[Start of Attachment]
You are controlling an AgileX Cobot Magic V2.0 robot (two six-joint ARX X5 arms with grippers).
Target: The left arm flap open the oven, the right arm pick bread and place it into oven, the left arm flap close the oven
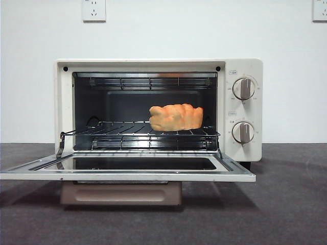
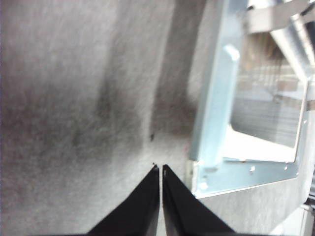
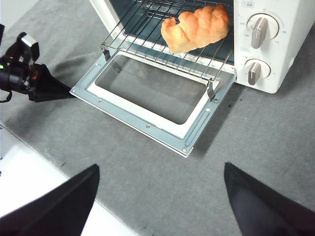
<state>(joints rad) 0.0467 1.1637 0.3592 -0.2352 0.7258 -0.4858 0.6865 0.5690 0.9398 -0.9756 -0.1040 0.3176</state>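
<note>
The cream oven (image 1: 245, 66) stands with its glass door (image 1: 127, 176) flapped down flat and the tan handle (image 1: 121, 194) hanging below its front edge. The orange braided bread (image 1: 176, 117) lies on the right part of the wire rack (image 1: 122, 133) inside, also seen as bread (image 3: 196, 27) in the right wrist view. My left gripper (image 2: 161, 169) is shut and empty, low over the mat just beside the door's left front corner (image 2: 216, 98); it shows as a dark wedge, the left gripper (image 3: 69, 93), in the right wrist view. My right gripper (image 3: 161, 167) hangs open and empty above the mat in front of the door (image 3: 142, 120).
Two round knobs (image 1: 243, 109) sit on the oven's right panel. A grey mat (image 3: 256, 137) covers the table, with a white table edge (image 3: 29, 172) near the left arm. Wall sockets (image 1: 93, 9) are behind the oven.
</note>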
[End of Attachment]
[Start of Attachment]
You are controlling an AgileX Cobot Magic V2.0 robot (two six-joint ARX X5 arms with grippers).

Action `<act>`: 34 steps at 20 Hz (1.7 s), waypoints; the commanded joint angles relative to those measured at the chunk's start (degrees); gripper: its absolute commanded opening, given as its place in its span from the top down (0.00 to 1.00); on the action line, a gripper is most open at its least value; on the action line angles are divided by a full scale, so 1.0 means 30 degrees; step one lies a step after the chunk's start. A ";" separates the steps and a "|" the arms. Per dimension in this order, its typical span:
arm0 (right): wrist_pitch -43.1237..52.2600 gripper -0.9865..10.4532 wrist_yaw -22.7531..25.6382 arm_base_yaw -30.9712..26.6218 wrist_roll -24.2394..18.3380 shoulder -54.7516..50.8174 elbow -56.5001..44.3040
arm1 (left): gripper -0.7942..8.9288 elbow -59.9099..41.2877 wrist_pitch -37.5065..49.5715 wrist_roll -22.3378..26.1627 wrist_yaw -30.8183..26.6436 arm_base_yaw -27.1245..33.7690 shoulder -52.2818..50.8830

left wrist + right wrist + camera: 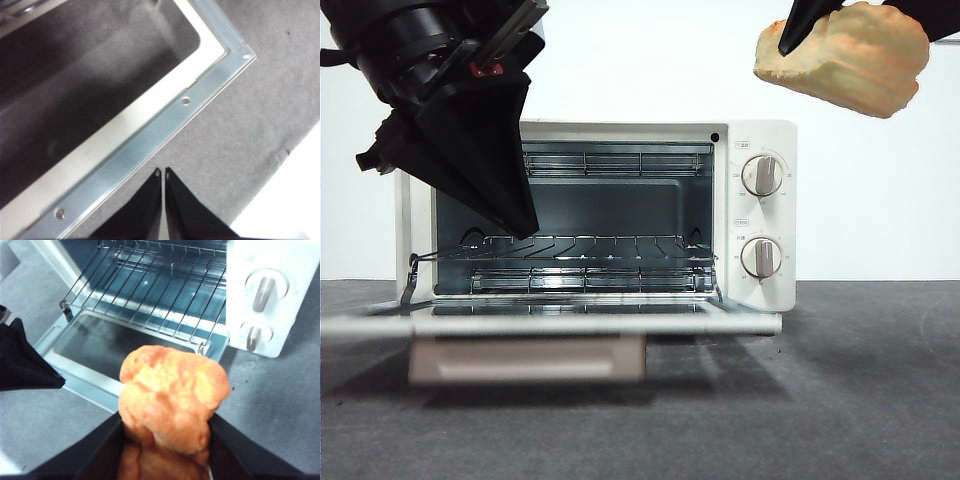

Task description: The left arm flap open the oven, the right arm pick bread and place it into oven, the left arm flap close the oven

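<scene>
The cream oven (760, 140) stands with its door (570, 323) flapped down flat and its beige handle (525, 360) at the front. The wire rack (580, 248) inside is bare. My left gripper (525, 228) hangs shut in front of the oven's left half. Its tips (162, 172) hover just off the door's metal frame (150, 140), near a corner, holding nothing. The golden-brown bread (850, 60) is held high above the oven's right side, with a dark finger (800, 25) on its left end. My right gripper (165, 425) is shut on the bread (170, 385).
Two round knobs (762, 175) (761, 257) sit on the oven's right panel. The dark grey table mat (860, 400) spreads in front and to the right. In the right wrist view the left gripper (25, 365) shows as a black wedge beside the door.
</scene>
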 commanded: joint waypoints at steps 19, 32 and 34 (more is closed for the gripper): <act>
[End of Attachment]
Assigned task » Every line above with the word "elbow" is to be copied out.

Response »
arm0 (right): wrist_pitch -43.1237..52.2600 gripper -0.9865..10.4532 wrist_yaw -22.7531..25.6382 arm_base_yaw -30.9712..26.6218 wrist_roll -24.2394..18.3380 shoulder -54.7516..50.8174 elbow -56.5001..44.3040
arm1 (left): gripper -0.7942..8.9288 elbow -59.9099..41.2877 wrist_pitch -37.5065..49.5715 wrist_roll -22.3378..26.1627 wrist_yaw -30.8183..26.6436 arm_base_yaw -27.1245..33.7690 shoulder -52.2818..50.8830

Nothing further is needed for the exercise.